Task description —
The expected answer is the complete listing, reproduced character for character.

Data extract —
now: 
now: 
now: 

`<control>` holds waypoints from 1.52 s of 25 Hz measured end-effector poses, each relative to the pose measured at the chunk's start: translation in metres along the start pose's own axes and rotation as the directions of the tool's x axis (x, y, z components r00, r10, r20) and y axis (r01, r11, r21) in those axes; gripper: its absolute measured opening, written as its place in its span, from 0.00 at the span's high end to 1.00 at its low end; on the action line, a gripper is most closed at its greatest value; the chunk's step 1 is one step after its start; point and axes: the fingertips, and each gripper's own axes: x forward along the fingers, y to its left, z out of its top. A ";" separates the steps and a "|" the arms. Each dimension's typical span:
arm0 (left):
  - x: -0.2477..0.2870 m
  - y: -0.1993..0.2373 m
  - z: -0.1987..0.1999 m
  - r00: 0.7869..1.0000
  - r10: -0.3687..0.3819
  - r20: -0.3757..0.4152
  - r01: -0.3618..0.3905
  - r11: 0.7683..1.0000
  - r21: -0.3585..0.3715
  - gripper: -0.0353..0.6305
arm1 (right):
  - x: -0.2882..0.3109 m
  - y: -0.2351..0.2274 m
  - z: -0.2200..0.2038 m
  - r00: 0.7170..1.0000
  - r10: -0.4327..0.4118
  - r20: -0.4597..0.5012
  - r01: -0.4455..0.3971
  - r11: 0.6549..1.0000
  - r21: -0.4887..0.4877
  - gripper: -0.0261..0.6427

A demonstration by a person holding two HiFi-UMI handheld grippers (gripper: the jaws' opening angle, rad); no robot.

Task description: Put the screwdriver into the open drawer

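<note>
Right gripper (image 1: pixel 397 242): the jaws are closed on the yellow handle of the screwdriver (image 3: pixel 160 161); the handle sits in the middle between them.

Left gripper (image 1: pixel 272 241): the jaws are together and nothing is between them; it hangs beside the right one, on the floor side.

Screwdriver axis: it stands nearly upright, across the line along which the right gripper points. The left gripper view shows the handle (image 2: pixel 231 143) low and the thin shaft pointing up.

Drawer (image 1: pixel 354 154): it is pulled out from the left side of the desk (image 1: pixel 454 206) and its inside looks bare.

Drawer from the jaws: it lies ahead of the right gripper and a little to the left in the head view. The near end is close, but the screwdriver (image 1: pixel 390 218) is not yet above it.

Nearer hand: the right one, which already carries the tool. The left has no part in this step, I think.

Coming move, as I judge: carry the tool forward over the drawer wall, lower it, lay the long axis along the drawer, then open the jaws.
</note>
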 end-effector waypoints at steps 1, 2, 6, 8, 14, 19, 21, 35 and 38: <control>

Result for this exercise —
now: 
now: 
now: 

`<control>` holds waypoints from 1.52 s of 25 Hz measured end-effector poses, each relative to the pose measured at the chunk's start: translation in metres along the start pose's own axes and rotation as the directions of the tool's x axis (x, y, z components r00, r10, r20) and y axis (r01, r11, r21) in those axes; gripper: its absolute measured opening, written as its place in its span, from 0.00 at the span's high end to 1.00 at its low end; on the action line, a gripper is most closed at its greatest value; the chunk's step 1 is one step after its start; point and axes: the fingertips, and each gripper's own axes: x forward along the fingers, y to its left, z out of its top. A ";" separates the steps and a "|" the arms. Each dimension's typical span:
arm0 (left):
  - x: -0.2477..0.2870 m
  - y: -0.1993..0.2373 m
  - z: -0.1987..0.1999 m
  - r00: 0.7869..1.0000
  - r10: -0.3687..0.3819
  - r20: -0.3757..0.4152
  - r01: -0.3618..0.3905
  - r11: 0.7683..1.0000
  - r21: -0.3585..0.3715
  - gripper: -0.0353..0.6305
arm1 (right):
  - x: -0.2882..0.3109 m
  - y: -0.2351..0.2274 m
  - z: -0.2200..0.2038 m
  - r00: 0.7170..1.0000
  - r10: -0.4327..0.4118
  - r20: -0.4597..0.5012
  - r01: -0.4455..0.3971
  - r11: 0.6549..1.0000
  - r21: -0.4887..0.4877
  - gripper: -0.0261..0.6427

A demonstration by a person holding two HiFi-UMI handheld grippers (gripper: the jaws' opening angle, rad); no robot.

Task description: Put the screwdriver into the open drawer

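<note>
Right gripper (image 1: pixel 397 242): the jaws are closed on the yellow handle of the screwdriver (image 3: pixel 160 161); the handle sits in the middle between them.

Left gripper (image 1: pixel 272 241): the jaws are together and nothing is between them; it hangs beside the right one, on the floor side.

Screwdriver axis: it stands nearly upright, across the line along which the right gripper points. The left gripper view shows the handle (image 2: pixel 231 143) low and the thin shaft pointing up.

Drawer (image 1: pixel 354 154): it is pulled out from the left side of the desk (image 1: pixel 454 206) and its inside looks bare.

Drawer from the jaws: it lies ahead of the right gripper and a little to the left in the head view. The near end is close, but the screwdriver (image 1: pixel 390 218) is not yet above it.

Nearer hand: the right one, which already carries the tool. The left has no part in this step, I think.

Coming move, as I judge: carry the tool forward over the drawer wall, lower it, lay the long axis along the drawer, then open the jaws.
</note>
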 end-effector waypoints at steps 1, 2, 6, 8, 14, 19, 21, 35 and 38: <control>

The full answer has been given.